Secondly the idea of sharing the gospel with Muslims simply will not work. (1) Islam is famously strict against apostasy, and Christians influence very few from their side in any case. (2) Muslim theology is much more efficient at gaining converts. That’s why they’re the fastest-growing religion, remember? More Christians turn Muslim than vice versa. (3) Christianity can’t even hang onto the people they already have. Religion is not the same thing as ‘race’. You can’t change your ancestors, but you can discard their traditions. Even if Christians did out-reproduce Muslims, statistics indicate that less than half of those kids would still be Christian by the time they grew up. A few might adopt some other religion; most of the rest will likely reject all religions, and that trend is rising.

Therein lies the answer. You can’t fight religion with religion. Everything Christians do trying to fuse church and state, all the power they give to their own faith, –will be used to pave the way for the next dominant dogma. Every time any religion has had power to enforce their own laws, the result has invariably been a violation of human rights. The only answer –and the founding fathers said this from the beginning- is a secular government with a “wall of separation” between church and state. Maintain that and you might keep mosque and state separate too.

One other hope comes from effective standardized education available to everyone. This is another thing to which American Christians are largely opposed. This is because the only religious perspective growing faster than Islam are those with no religious affiliation whatsoever. Somehow, even though (I think) a rational society without ignorant or bigoted doctrines would be ideal, that possibility scares theists so much they’d rather adopt foreign gods than consider my option.
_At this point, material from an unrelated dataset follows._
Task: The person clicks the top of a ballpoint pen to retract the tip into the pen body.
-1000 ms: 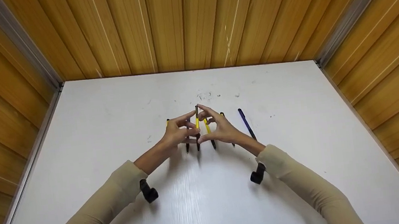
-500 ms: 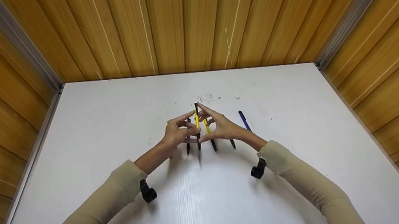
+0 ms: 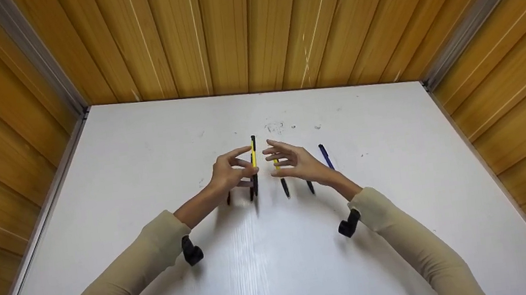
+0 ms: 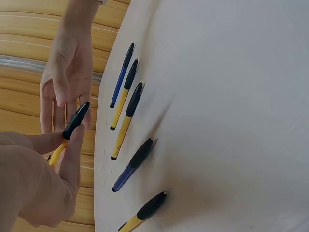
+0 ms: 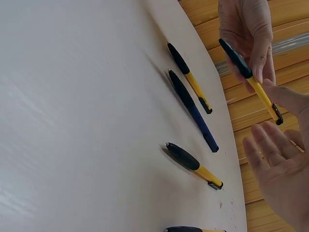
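My left hand [image 3: 229,173] pinches a yellow pen [image 5: 263,95] with a black grip between thumb and fingers. The pen is raised over the table, its dark tip pointing toward the near side in the head view. To the right, my right hand [image 3: 302,163] is apart from the pen, its fingers loosely spread and holding nothing. Under the hands lies a row of pens: a yellow pen [image 4: 126,123] and a blue pen [image 4: 130,166] show in the left wrist view, another yellow pen [image 5: 195,89] in the right wrist view. The hands partly hide the row in the head view.
A blue pen [image 3: 326,156] lies at the right end of the row. The white table [image 3: 276,264] has small dark marks beyond the pens. Wood-patterned walls [image 3: 230,32] stand at its back and sides. Each wrist wears a small black camera [image 3: 349,223].
My right hand has let go of the held pen and drawn back to the right, its fingers spreading. My left hand has shifted slightly left, still pinching the pen.
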Demonstrator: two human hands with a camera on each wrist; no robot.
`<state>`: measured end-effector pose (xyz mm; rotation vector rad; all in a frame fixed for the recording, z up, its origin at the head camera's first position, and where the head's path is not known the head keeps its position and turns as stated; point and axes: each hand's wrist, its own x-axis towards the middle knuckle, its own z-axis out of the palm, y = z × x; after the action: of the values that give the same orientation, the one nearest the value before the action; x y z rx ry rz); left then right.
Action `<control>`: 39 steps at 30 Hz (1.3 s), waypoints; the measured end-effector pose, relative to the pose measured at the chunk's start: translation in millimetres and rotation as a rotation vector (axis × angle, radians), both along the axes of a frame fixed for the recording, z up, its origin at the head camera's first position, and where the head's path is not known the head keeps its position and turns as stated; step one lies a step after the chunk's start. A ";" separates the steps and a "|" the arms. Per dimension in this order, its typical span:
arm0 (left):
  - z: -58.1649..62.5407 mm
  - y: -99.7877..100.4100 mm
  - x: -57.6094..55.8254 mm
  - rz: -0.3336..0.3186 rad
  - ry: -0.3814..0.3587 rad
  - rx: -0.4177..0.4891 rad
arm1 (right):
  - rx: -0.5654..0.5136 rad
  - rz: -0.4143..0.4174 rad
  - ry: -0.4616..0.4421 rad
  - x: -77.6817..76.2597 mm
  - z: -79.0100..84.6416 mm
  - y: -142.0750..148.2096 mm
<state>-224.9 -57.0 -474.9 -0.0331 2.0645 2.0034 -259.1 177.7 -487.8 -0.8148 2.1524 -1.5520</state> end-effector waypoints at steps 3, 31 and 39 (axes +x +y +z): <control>-1.1 -5.6 0.1 0.009 -0.023 -0.004 | -0.012 -0.017 -0.027 -0.2 -2.4 7.7; -30.6 -105.4 -11.9 0.106 -0.145 -0.262 | -0.164 -0.155 -0.352 -1.1 -6.1 104.1; -34.6 -115.8 -13.0 0.054 -0.054 -0.447 | -0.194 -0.165 -0.381 -0.9 -8.2 113.7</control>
<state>-237.9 -172.8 -509.6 -0.2262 2.4514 1.5089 -260.0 291.4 -496.0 -0.3609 1.8508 -1.8474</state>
Ignore for a moment the obviously sound national financial strategy behind having a competent and productive populace trained in fact-based knowledge as opposed to baseless belief with no practical application. All attempts to rid science from the lessons, to revise history, and corrupt other classes for the sake of promoting Christianity –will only serve to empower Muslims too. The very laws and customs enabling Christians to oppress others today will also give Islam power to oppress Christians tomorrow. You can’t have freedom *of* religion without freedom *from* religion, and that means keeping it out of government. So if Christians are really concerned about “Islamification”, then they ought to do the very opposite of everything they’re currently doing, and rally with the atheists to stay secular.

Comments

  1. shelldigger says

    Excellent point. But so over their heads, they will never get it. I really don’t think the people that need convincing here, can see beyond their own little micro bubble of belief, or have the desire to even try and see the big picture. They will go down clinging to the rail of the Titanic, knowing their limited perspective is the only one. Any attempt to keep the ship from going down, or trying to save themselves, would be a lack of conviction.

  2. Monocle Smile says

    I’m not sure how that strategy could be any worse. It’s typical fundamentalist hogwash:
    -Deny the real problem or at least some part of it
    -Replace the problem with a straw man
    -Promote a “solution” that will solve neither the straw man nor the real problem

    Atheists are still distrusted in this country to the point where even after 9/11, most Americans would still vote a Muslim into presidency over an atheist.

  3. says

    I agree 100% with you AronRa. But the problem lies within the individual to rather have a belief in a god than no god at all. Meaning that many Christians are more interested in promoting religious belief rather than non-religious belief. So they would rather have Islam than Atheism running their world. You’ve seen these polls before so you know where I’m coming fromhttp://atheism.about.com/od/atheistbigotryprejudice/a/AtheistSurveys.htm

  4. wat says

    I looked up a few of the stats they mentioned and they were wrong (not to mention that these extrapolations without taking into account a lot of other factors are stupid). Should I have faith that they got the rest right? The video doesn’t even offer a historical perspective, like: how much have birth rates dropped in the “Muslim world” over the decades? And so on, and so on.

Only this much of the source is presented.